Here he stood up and raised his hand high over his head. "An' I hope Gawd'll paralyze me daid ef I ever touch th' stuff agin!" he declared with a profound, solemn flourish, calculated to emphasize a pledge.

A sudden look of pity grew in the girl's eyes as she studied his face, a look which Orlick mistook for interest.

"Yo' hain't a gittin' down on me like th' tuther fools, air yo', Belle-Ann?"

Belle-Ann smiled ambiguously, lifted her pretty arched brows, and centered her azure eyes upon a red-head which at that instant was hammering a hole into a dead sycamore hard by. Orlick sighed.

"Yo' orten t' git down on a feller lessen he's done somethin' pesky," he resumed tentatively. "What hev I done more'n cum an' go peaceable—an' make more money than any of 'em? Yo' see, Belle-Ann, our people hain't got no use fer a feller whut's got spunk enough t' git out o' th' mountains an' make money. Hit's hard draggin' when a feller's tryin' t' do right an' everybuddy ag'in em."

His words stopped. Belle-Ann gazed his way. Orlick looked like a martyr, the very picture of persecuted righteousness. The left corner of his mouth, usually tilted, descended in emulation of its mate.

His woebegone eyes followed the sky-line, and he appeared to be on the verge of an oral prayer.

Belle-Ann's tender, unsophisticated heart was momentarily swayed with compassion. She glanced covertly at his averted, forlorn face, and her frigidity thawed a trifle as she was cognizant of an element of truth in Orlick's claims.

She knew that a mountaineer was respected and eligible only while he stayed closely in the mountains.

Orlick sat rigid, immobile, with eyes afar and apparently utterly oblivious of Belle-Ann's presence at that moment. She walked back to the wagon-bed.
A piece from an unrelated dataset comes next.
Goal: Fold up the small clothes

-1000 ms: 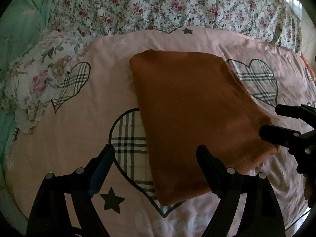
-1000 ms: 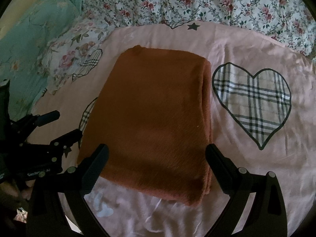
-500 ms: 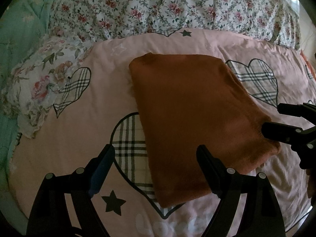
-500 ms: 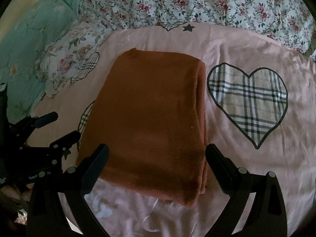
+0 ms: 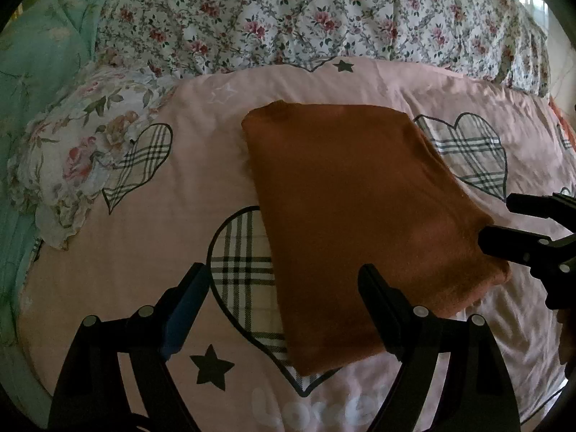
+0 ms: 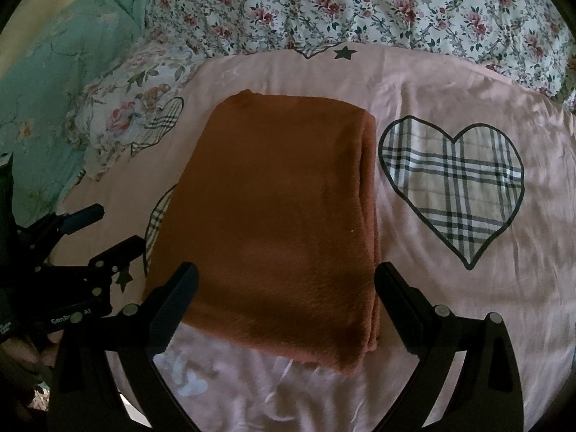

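A rust-brown garment (image 5: 360, 216) lies folded into a neat rectangle on the pink bedsheet (image 5: 144, 252); it also shows in the right wrist view (image 6: 273, 223). My left gripper (image 5: 284, 288) is open and empty, hovering over the garment's near left corner. My right gripper (image 6: 288, 288) is open and empty, hovering over the garment's near edge. Each gripper shows in the other's view: the right one at the garment's right corner (image 5: 504, 223), the left one beside its left side (image 6: 104, 230).
The pink sheet carries plaid hearts (image 6: 453, 187) and black stars. A floral quilt (image 5: 324, 18) is bunched along the far side. A floral pillow (image 5: 82, 151) and teal bedding (image 5: 36, 72) lie to the left.
Both grippers have drawn back and risen slightly; the garment sits a little farther away in both views. The garment itself has not moved.
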Tool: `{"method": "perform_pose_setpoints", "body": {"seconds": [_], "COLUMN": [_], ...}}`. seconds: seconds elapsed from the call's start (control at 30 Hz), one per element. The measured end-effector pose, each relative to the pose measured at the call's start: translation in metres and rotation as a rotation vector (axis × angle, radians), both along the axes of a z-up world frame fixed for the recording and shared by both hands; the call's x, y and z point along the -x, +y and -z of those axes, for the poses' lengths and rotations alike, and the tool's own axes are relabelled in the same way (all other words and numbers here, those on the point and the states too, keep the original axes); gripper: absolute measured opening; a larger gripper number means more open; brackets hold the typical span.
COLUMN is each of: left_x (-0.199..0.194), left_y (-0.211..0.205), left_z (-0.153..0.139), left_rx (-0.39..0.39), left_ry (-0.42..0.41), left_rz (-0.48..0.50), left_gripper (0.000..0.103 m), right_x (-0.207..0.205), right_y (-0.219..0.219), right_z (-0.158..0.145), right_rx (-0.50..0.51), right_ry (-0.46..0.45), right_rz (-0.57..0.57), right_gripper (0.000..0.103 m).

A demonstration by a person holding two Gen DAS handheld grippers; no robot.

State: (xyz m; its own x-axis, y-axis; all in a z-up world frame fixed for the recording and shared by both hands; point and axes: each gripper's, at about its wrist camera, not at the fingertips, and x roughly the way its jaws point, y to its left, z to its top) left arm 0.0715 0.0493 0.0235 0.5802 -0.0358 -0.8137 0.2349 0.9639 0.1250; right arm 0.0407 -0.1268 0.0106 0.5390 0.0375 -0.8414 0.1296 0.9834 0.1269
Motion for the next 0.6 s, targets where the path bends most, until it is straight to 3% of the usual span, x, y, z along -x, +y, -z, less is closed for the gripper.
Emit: {"method": "perform_pose_setpoints", "body": {"seconds": [0.6], "left_x": [-0.0011], "left_y": [0.0056], "left_z": [0.0017], "left_rx": [0.016], "left_ry": [0.001], "left_rz": [-0.004], "left_gripper": [0.085], "right_x": [-0.0016], "right_y": [0.0051], "right_z": [0.0032], "right_rx": [-0.011], "right_ry": [0.003], "right_rz": [0.015], "right_gripper": [0.098]}}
Her low, dulcet voice roused him out of his lethargy.

"Orlick," she said, "why don't yo'-all stop traipsin' round an' snookin' below—an' cum Sabbath an' jine pap's church? Don't yo'-all want t' be a Christian?"

If all the sins of Orlick's past had taken life and come up out of the ground at his feet to confront him he would have been less shocked. He flushed guiltily.

He started perceptibly and squirmed in speechless discomfort. Belle-Ann's wide, clear eyes were upon him, and as he hesitated her lips parted to speak.

"Eh?" he gurgled.

"I say—don't yo'-all——"

As though not daring to hear that seductive voice repeat its query, he spoke up hastily.

"Why, sho', Belle-Ann!" he blurted in confusion. "O' course, I'd like t' be a Christian—an' I'll sho' be at th' ded'cation Sabbath. Belle-Ann, air yo' down on me 'cose I go below t' make money what I can't make th' likes of hyarbouts?"

Orlick suddenly produced the roll of bank-notes, and, shuffling them up, rained them down in one greenish, crisp pile of opulence upon the wagon-bed.

This unexpected spectacle staggered the girl's senses for the moment. She had never seen so much money in all her life before. Her eyes grew round with astonishment.